A Sound Marketplace For Recorded Music - pdf

Here in Washington, there is nothing more amusing than watching business interests work themselves up into a righteous frenzy over a threat to their monopoly profits from a new technology or some upstart with a different business model. Invariably, the monopolists (or their first cousins, the oligopolists) try to present themselves as champions of the consumer, or defenders of a level playing field, as if they hadn’t become ridiculously rich by sticking it to consumers and enjoying years in which the playing field was tilted to their advantage.

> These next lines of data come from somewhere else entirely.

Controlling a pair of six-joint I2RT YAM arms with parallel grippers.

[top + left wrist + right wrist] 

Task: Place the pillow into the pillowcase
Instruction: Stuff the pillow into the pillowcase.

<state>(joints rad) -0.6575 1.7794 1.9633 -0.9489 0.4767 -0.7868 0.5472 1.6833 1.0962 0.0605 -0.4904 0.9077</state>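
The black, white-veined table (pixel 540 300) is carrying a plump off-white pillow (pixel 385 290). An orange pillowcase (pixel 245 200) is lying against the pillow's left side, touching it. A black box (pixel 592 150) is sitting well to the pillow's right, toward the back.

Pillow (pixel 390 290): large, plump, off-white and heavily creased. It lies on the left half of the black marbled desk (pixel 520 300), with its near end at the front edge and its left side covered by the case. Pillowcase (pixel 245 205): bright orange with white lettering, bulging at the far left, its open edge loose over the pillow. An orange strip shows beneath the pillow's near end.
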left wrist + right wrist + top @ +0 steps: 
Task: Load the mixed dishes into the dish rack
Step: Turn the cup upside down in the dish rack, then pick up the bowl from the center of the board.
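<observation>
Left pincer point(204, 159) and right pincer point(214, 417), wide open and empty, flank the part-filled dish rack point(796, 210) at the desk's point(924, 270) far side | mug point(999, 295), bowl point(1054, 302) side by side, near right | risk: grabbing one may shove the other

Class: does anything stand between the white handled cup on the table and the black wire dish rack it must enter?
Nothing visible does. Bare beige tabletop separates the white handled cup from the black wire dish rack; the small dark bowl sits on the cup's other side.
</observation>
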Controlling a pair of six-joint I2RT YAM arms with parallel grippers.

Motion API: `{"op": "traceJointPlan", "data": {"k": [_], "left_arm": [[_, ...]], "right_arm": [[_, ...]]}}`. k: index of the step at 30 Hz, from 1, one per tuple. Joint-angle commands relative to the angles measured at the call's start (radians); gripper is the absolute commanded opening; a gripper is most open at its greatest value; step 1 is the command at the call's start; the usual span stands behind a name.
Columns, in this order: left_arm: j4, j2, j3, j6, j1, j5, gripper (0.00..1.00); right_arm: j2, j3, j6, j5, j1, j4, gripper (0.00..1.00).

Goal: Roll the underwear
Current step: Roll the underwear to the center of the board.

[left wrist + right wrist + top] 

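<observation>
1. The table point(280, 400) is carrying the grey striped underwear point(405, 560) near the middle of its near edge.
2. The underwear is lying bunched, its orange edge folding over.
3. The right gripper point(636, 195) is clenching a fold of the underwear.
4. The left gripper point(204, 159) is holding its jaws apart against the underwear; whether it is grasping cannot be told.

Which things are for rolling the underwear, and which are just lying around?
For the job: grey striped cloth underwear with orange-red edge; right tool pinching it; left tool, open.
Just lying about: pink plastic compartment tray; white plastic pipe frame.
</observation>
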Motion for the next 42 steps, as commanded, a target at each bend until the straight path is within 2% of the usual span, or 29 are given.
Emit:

A recent example is the political and legal attack mounted by the music-recording industry against the upstarts of satellite radio.

[...] Look, I’m still waiting for my kids to give me an iPod and teach me how to use it. My taste in music pretty much stopped with James Taylor. But if the goal here is to encourage innovation and competition in the market for recorded music, I can assure you that lawsuits and lobbying battles are a lousy way to go. The better strategy is to prune overgrown copyright protections, deregulate the industry and let the marketplace set prices and decide which companies and technologies and business models survive.

An online discussion (pdf) with the Washington Post columnist, Steven Pearlstein. Two exchanges:

Vienna: Steven:

Your column was a home run. The most important point in the article, in my opinion, is that in the past the industry has agreed to a royalty fee on recording equipment to cover the issue of consumers (you know, their customers) being able to record music for their personal use. It also should be pointed out that, in many cases, the reason you can’t buy certain music on a download site or on CD for that matter is that the record companies won’t release it. The artists usually has no say over the use of their own material. Maybe the RIAA should do something about that, but of course, then they’d have to sue a record label, instead of their customers.

Steven Pearlstein: When I spoke with the general counsel of the RIAA yesterday (yes, folks, I actually DO do reporting), I asked why the suit and all other materials put out by the association failed to mention the 1992 legislation that specifically grants royalties for the home digital recording machines, and why that was no relevant. Their explanation is that, as long as it is more sophisticated than a simple tape recorder that forces you to listen to everything you recorded every time, then its not a home audio recording device. They may be able to convince some judge of that, although I doubt it. But it certainly isn’t obvious from the plain meaning of the words involved. The unwillingness even to acknowledge the existence of the act is a pretty good tipoff that their legal position is actually quite weak.


Washinton, D.C. : Hi Steven,

I work at the RIAA, so I can’t say we loved your column. I won’t offer a line by line rebuttal but I did want to make one thing clear: we too think that satellite radio is a great thing. Both the music industry and XM and Sirius are partners. We agree with what many people have said in this chat.

The concern here is when a business tries to offer an iTunes or Rhapsody-like business model but not play by the same set of rules as those companies.

The music community been killed by piracy for the last 5 years (thousands of layoffs and enormous drops in sales), and here we have this nascent, exciting legal online marketplace that is offering real hope for the future. When businesses try to encroach upon that marketplace without playing by the same set of rules as others are, that’s when we take issue.

Steven Pearlstein: There’s nothing wrong with anything you said there, except your assumption that there is some clear bright line between a radio broadcast that can be taped, the Inno device, and a music download. Its all along a continuum of convenience and control, with a pure radio broadcast having the least convenience and control and a download service giving consumers the most. Should there be different rates for the different services along that continuum? Absolutely. So go and negotiate them in a free and open market. But please don’t suggest that XM, which is paying the royalties it thinks it is required to pay under the 1992 law, a pirate. If you really wanted to have the law clarified on this point, considering the unforseen changes in technology since 1992, you could have asked for an advisory opinion from the Copyright Office, or the FCC, or even asked for a declaratory judgment from the same court you visited in order to sue XM for what could be hundreds of millions of dollars. Your tactics are thuggish and abusive.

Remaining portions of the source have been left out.